→ TASK INSTRUCTIONS:
What is needed here is an exact repetition of the records below, beginning at the line that has "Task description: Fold" and stopping after the line that has "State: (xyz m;".

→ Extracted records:

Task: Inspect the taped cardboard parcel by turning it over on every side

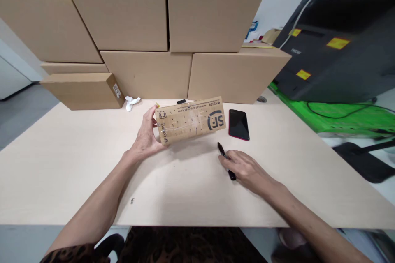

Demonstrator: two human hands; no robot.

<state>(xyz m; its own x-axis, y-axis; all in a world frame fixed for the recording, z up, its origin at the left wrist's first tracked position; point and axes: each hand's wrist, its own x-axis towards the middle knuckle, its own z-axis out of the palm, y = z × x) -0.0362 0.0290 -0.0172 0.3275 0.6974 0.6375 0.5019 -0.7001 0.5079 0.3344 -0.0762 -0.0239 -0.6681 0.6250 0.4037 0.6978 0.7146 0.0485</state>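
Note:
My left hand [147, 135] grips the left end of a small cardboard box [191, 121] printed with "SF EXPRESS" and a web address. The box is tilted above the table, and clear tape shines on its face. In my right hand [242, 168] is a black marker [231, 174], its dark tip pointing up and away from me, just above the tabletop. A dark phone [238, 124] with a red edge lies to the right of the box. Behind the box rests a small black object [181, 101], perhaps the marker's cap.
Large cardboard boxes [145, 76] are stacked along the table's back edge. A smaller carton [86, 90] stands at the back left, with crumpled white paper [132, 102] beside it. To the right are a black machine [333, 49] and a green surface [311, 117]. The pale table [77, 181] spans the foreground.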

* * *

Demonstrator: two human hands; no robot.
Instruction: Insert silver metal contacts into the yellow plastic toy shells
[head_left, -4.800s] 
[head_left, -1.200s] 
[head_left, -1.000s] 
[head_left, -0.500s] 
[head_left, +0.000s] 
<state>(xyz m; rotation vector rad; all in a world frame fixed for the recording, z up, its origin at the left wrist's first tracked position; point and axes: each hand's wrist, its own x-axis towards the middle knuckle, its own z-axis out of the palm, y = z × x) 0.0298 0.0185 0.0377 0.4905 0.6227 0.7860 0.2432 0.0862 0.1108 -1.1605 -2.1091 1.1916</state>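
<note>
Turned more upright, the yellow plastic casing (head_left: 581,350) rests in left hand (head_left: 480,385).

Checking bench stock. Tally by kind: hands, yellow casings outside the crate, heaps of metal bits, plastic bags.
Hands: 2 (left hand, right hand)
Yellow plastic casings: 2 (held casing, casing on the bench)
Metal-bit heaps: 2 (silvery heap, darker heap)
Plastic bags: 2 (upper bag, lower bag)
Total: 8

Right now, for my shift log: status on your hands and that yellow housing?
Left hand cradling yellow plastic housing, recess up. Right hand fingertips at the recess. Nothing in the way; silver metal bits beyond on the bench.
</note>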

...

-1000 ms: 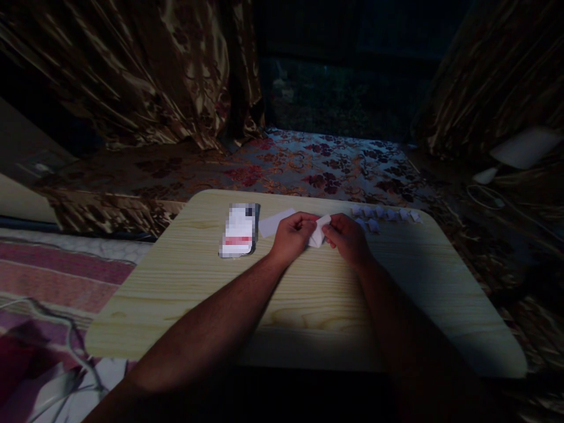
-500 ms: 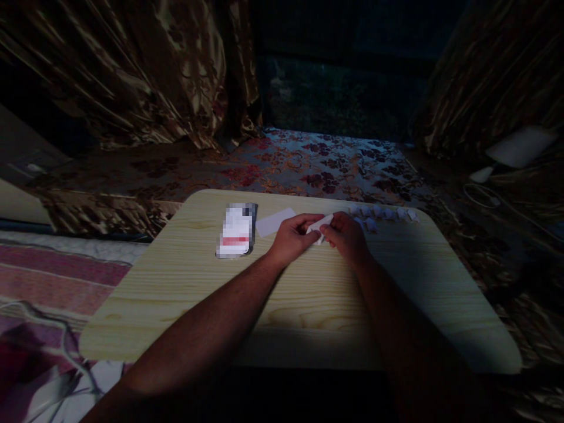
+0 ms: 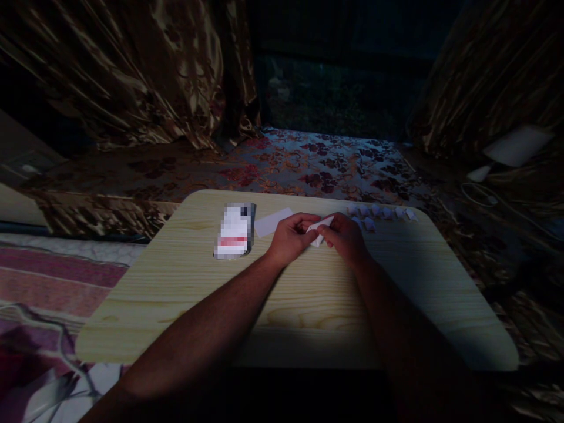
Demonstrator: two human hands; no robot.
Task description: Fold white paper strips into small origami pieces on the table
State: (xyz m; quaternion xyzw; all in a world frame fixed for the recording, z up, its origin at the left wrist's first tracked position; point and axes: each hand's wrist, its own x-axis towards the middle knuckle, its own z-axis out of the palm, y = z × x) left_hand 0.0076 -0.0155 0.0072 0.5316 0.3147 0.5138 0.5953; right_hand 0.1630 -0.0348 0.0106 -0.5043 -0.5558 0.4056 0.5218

→ EXERCISE OUTPUT:
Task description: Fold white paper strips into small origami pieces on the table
State: (xyz m; quaternion xyzw; all in a world frame fixed for the recording, z up, its origin at the left wrist's first tracked position; point and axes: each hand's wrist, its own x-axis towards the middle knuckle, its own z-axis out of the palm, y = z × x) left_hand 0.0076 -0.0155 0.0072 0.5316 0.3147 0.5138 0.5953; right_hand 0.1630 -0.0348 0.0106 -0.5043 -0.5558 0.4056 0.5218

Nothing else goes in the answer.